Наконец, исполняя обряд, кардинал спросил представителя московского жениха:
— А не обещал ли царь прежде того жениться на ком-нибудь ином?
Посол что-то отвечал трубным голосом у неё над головою. Она не поняла слов ответа. Она не вслушивалась, потому что ведала: это просто обычай. Он, её жених, ни на кого её не променяет. После слов посла гости дружно смеялись и что-то ему ещё раз втолковывали, чего-то требовали, пока он не ответил на манер того, что если бы царь московский кому-нибудь иному обещал жениться, так его, посла, сюда бы не отправил.
Ответ удовлетворил кардинала.
Затем посол от имени царя передал Марине его обещание взять её в жёны, а Марина от себя пообещала выйти за него замуж. Послу подали сверкающую драгоценными камнями шкатулку, из которой он достал перстень с крупным алмазом. Перстень тут же оказался в руках у кардинала, кардинал надел его на палец Марине. Но когда он взял из рук Марины её кольцо и сделал ещё только движение, чтобы надеть его на палец послу, — тот издал настоящий вопль, будто увидел в руках у кардинала нож, которым тот намеревается отсечь ему пальцы.
— Нет! Нет! — спрятал он свою руку. — Этого делать нельзя! Ни за что! А вот как поступим...
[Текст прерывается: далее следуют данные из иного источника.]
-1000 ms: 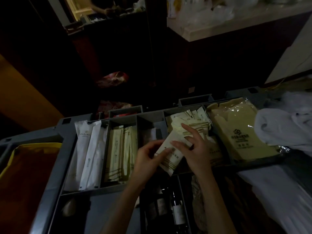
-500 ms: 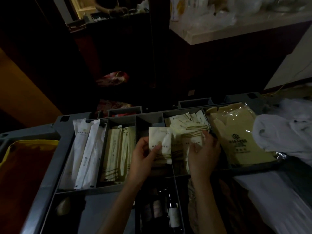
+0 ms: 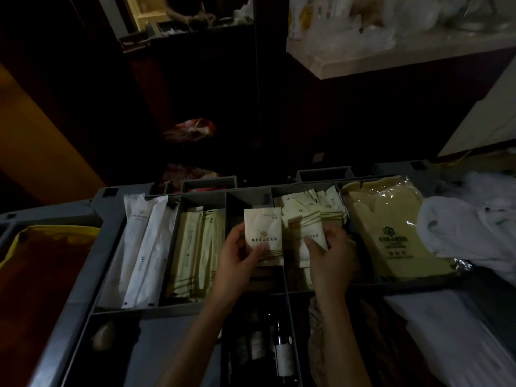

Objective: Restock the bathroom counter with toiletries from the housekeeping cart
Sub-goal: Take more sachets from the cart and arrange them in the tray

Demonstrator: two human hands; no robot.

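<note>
Grey plastic forms the cart tray (image 3: 111,208), and at its left we see long white packets (image 3: 145,247), then cream sleeves (image 3: 195,247) in the next compartment. Our left hand (image 3: 237,263) grips one cream sachet (image 3: 262,233) upright, thumb on its face, above the middle compartment. Just right of it, our right hand (image 3: 332,255) pinches another packet (image 3: 310,236) from the crowded stack (image 3: 315,208). Farther right lie a bagged slipper pack (image 3: 391,230) and white towels (image 3: 458,227). We judge that the pinch could drag neighbouring packets out, since they overlap tightly; dim light may hide a double pick.
</note>
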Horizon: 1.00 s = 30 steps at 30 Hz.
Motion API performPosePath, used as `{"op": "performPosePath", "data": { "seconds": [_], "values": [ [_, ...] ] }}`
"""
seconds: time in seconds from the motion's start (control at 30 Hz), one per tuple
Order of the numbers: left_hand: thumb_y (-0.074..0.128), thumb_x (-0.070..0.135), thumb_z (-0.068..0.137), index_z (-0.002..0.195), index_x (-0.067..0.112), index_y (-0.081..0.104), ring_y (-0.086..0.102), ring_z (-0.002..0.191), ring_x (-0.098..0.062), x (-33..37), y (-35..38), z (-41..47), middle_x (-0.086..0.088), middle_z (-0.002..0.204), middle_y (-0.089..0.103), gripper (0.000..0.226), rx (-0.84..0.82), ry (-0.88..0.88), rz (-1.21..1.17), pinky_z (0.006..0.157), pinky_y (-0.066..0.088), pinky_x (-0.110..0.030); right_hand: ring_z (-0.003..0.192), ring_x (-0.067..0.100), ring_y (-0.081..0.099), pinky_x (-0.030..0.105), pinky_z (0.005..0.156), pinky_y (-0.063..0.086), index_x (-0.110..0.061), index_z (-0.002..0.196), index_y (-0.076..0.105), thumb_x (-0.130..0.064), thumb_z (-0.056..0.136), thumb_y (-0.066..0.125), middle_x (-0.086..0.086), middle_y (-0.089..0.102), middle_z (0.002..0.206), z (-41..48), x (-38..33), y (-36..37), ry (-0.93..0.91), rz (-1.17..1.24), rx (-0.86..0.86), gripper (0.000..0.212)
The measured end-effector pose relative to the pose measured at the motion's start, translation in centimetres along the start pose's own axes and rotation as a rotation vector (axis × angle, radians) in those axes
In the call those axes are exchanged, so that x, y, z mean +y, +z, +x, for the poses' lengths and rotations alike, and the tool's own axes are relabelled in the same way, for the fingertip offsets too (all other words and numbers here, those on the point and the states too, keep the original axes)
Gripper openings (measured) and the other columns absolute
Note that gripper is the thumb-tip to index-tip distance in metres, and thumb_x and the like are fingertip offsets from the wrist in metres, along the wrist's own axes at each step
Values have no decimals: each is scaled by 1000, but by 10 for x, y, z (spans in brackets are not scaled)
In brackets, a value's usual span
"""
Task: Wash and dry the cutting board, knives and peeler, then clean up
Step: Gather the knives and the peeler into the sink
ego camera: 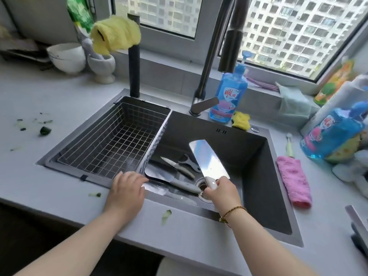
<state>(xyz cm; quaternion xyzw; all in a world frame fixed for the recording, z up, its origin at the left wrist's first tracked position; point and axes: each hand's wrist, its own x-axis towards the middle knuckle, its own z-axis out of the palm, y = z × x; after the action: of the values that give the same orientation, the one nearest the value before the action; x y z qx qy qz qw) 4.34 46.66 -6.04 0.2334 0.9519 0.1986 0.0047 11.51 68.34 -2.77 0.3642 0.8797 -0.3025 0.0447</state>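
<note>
The right hand (221, 191) grips a cleaver (209, 158) by its handle over the sink (258, 172). A second cleaver (159, 174), a small knife (176, 167) and the peeler (190, 162) lie on the sink floor. The left hand (126, 188) rests, fingers relaxed, on the sink's front rim beside the wire basket (111, 140). A pink cloth (293, 182) lies on the desk (29, 176) along the sink's right edge.

The right hand (222, 191) is holding a big knife (208, 158) up over the sink (258, 166). The left hand (127, 188) is resting on the sink's edge.
</note>
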Motion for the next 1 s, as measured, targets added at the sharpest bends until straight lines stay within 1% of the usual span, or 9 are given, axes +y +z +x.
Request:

Он взял тут же поданный ему белоснежный платок, завернул, не прикасаясь к нему, перстень в платок и спрятал его в шкатулку, в которой перед тем хранился перстень царя.
— Это я вручу государю в руки! Это я буду беречь как душу!
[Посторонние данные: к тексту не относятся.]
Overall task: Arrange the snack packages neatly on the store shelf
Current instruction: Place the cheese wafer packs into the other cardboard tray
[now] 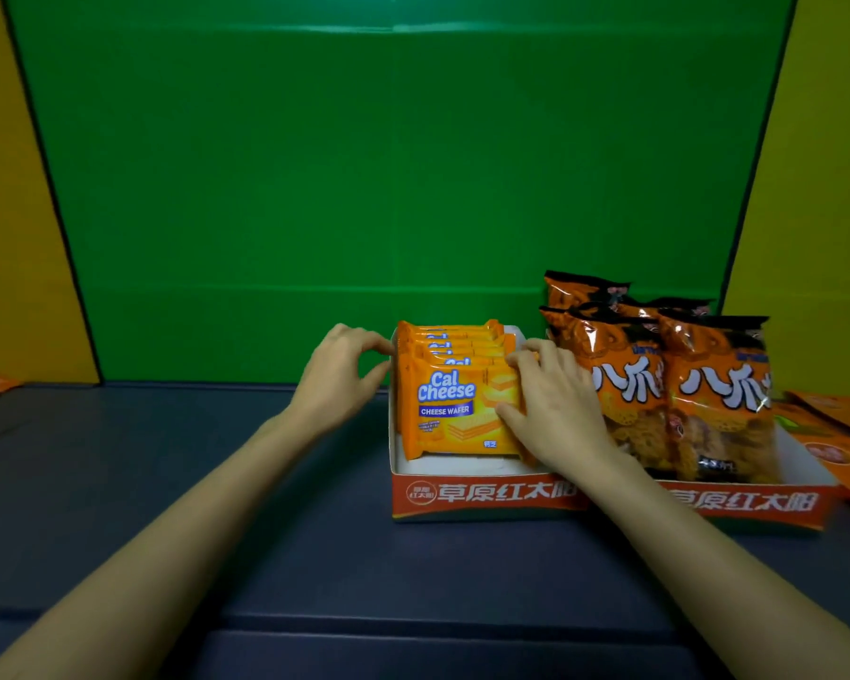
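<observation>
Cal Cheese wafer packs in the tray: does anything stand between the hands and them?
Nothing visible does. The right hand grips the front Cal Cheese pack at its right edge; the left hand is at the row's left end, by the tray wall, contact unclear.

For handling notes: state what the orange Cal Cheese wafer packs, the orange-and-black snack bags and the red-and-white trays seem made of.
Orange Cal Cheese wafer packs: printed plastic film, soft sheen, crimped side seams. Orange-and-black snack bags: glossy plastic film, bright glare on wrinkles. Red-and-white trays: probably printed cardboard, flat folded walls, matte inside.
</observation>
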A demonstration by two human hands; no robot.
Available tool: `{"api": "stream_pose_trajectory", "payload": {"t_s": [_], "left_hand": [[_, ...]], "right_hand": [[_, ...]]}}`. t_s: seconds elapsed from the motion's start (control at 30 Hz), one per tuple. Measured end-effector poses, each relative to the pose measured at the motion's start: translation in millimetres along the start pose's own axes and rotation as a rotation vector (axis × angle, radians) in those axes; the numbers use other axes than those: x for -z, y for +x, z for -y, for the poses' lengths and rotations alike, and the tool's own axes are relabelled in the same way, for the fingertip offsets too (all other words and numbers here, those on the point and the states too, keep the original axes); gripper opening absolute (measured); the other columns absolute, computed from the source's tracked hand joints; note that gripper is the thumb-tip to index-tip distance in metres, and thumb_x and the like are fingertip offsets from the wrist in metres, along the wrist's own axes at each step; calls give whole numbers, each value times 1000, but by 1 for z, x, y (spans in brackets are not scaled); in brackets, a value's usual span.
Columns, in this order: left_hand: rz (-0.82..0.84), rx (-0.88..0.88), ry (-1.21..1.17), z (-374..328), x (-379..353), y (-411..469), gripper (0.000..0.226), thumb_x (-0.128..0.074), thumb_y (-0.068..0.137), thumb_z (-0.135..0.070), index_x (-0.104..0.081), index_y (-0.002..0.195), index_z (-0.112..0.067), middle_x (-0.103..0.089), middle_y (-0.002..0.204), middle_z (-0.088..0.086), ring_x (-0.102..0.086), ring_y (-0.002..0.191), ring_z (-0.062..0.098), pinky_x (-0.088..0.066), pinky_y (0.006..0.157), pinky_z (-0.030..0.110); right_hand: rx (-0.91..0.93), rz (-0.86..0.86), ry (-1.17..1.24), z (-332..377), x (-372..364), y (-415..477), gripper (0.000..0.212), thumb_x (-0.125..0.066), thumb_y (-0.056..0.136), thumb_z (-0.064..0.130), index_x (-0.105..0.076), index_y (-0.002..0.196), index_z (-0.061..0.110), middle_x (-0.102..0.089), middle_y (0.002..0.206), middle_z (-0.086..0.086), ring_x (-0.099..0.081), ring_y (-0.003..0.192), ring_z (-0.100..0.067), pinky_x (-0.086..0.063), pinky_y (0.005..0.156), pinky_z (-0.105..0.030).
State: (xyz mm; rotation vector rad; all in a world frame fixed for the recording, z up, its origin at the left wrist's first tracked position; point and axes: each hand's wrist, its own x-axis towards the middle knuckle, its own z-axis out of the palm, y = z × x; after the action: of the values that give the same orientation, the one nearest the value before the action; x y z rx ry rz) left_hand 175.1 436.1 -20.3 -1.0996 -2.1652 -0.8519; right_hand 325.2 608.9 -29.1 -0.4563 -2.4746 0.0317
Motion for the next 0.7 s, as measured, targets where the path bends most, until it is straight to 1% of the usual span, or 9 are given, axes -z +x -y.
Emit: {"api": "stream_pose_trajectory", "payload": {"t_s": [0.03, 0.1, 0.17, 0.23, 0.33, 0.43, 0.57, 0.63, 0.7], "left_hand": [[-16, -31, 66, 4, 7, -3, 17, -64, 83, -12, -69, 99, -8, -70, 99, 8, -55, 98, 27, -42, 80, 31], [-43, -85, 198, 11, 25, -10, 15, -62, 85, -14, -69, 96, -7, -71, 96, 9, -58, 94, 30, -47, 77, 37], [-52, -109, 293, 19, 44, -19, 13, -61, 86, -16, -70, 91, -7, -73, 90, 8, -61, 86, 31, -47, 72, 37], [-45, -101, 372, 30, 63, -31, 13, -61, 86, -17, -70, 84, -8, -73, 82, 8, -62, 78, 32, -47, 66, 36], [-52, -36, 446, 51, 93, -56, 18, -59, 85, -22, -70, 79, -9, -71, 75, 7, -62, 72, 31, -46, 62, 34], [-63, 46, 455, 72, 126, -85, 19, -59, 86, -22, -70, 79, -8, -70, 75, 8, -62, 73, 31, -45, 62, 33], [-36, 148, 510, 109, 176, -127, 31, -48, 84, -31, -67, 74, -8, -68, 71, 10, -63, 71, 32, -46, 60, 34], [-36, 190, 545, 132, 205, -150, 37, -42, 84, -35, -66, 74, -9, -68, 71, 10, -64, 72, 32, -46, 58, 35], [-23, 248, 556, 155, 235, -173, 38, -40, 86, -38, -66, 78, -10, -68, 77, 9, -63, 77, 32, -47, 60, 36]], "right_hand": [[23, -21, -4, 2, 2, 0, 51, -55, 88, 38, -41, 134, 20, -37, 140, 0, -35, 130, -19, -27, 108, -33], [75, -51, 41, 12, 7, 3, 42, -52, 91, 36, -46, 130, 23, -43, 136, 3, -41, 126, -17, -31, 103, -31], [125, -50, 116, 27, 11, 7, 32, -51, 92, 34, -53, 123, 26, -52, 128, 6, -48, 118, -15, -38, 92, -30], [172, -20, 188, 49, 13, 11, 25, -52, 91, 34, -58, 115, 27, -59, 120, 8, -53, 113, -14, -42, 85, -29], [275, 14, 263, 89, 10, 14, 22, -55, 89, 32, -61, 110, 28, -64, 113, 9, -58, 108, -15, -46, 85, -32], [370, 61, 305, 136, 5, 13, 22, -56, 89, 32, -62, 110, 27, -65, 111, 9, -59, 109, -15, -48, 88, -34], [451, 118, 343, 208, -5, 7, 22, -53, 90, 36, -60, 110, 31, -63, 112, 15, -58, 108, -11, -47, 87, -30], [490, 147, 368, 248, -13, 2, 22, -52, 91, 37, -60, 110, 32, -63, 112, 16, -58, 108, -9, -47, 87, -30], [523, 195, 399, 290, -22, -5, 22, -52, 91, 37, -59, 111, 32, -63, 112, 15, -58, 108, -9, -48, 87, -31]]}}
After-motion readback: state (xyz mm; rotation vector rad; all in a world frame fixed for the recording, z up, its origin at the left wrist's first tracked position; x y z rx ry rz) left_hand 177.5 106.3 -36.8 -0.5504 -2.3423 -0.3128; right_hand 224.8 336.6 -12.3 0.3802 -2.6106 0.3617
Марину всё происходящее сначала несколько удивило, однако удивление её на этом не закончилось. Потому что когда кардинал захотел, как это положено, связать полотенцем руки обручённых, то посол проявил ещё большее сопротивление. Он не мог, не смел, почитал страшным святотатством само намерение коснуться голой рукою руки девушки, которой уже точно предстоит стать московскою царицею. Он снова потребовал платок, обернул им свою руку, и лишь тогда удалось его уговорить хотя бы в таком виде подать свою руку для соединения её с рукою царской невесты.
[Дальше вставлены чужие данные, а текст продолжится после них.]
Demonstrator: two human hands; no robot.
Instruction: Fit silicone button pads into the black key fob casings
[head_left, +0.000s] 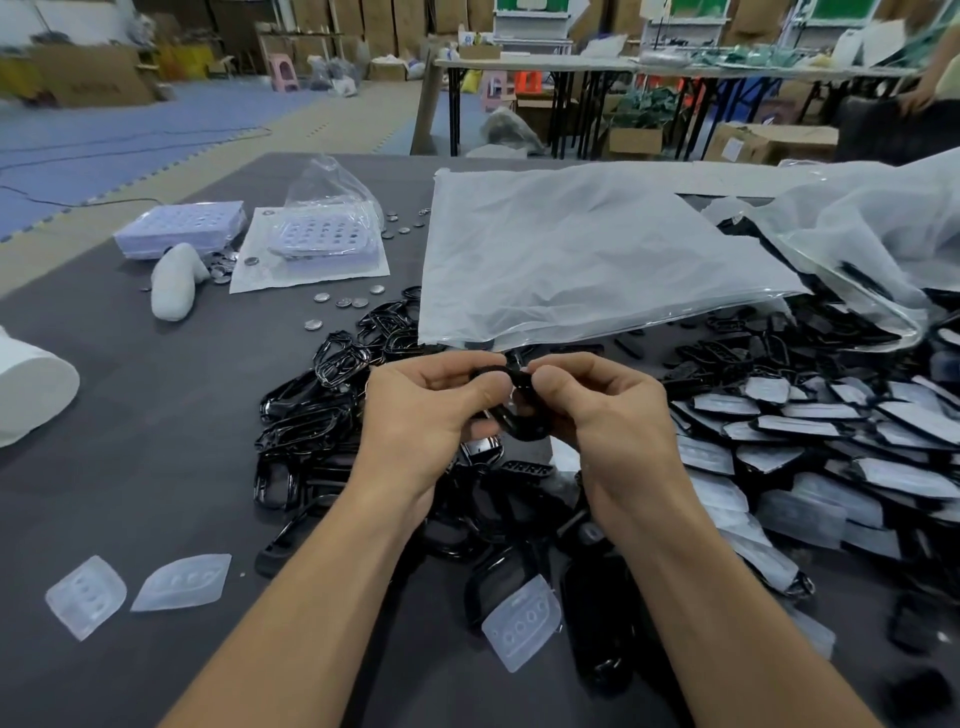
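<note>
**Casing between both hands; loose pad at 6 o'clock**

The left hand (426, 410) and right hand (608, 410) both pinch one black casing (522, 428) above the table (156, 415), thumbs on top and fingers curled beneath; its long axis runs roughly from 11 to 5 o'clock, the left hand nearer its upper end, the right along its side; whether a pad already sits inside I cannot tell, since the thumbs cover the opening. The nearest loose pad (522, 621) lies at 6 o'clock from the grip, between the forearms and about equally near each hand; two more pads (85, 595) lie at 8 o'clock, well apart, on the left hand's side. In my judgement, if the casing is empty, one hand must let go and draw straight back for that pad. Fitted casings (831, 441) are heaped at 3 o'clock; bare casings (311, 415) at 9.
</note>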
Подобное отношение московских людей к своей будущей царице приятно озадачило Марину. Это приятное чувство крепло в ней и дальше. Ей пришлось наблюдать, как московские люди вручают подарки, предназначенные для невесты. Поскольку мачеха её из-за болезни не могла присутствовать на обручении, то подарки выпало принимать бабушке, пани Тарловой. Сначала были поднесены подарки от будущей свекрови, старой царицы Марфы Фёдоровны, затем — уже от царя лично. Подарков оказалось так много, ценность их и удивительный вид, редкость, необычность — такими притягательными, что все присутствовавшие в зале приходили в восторг.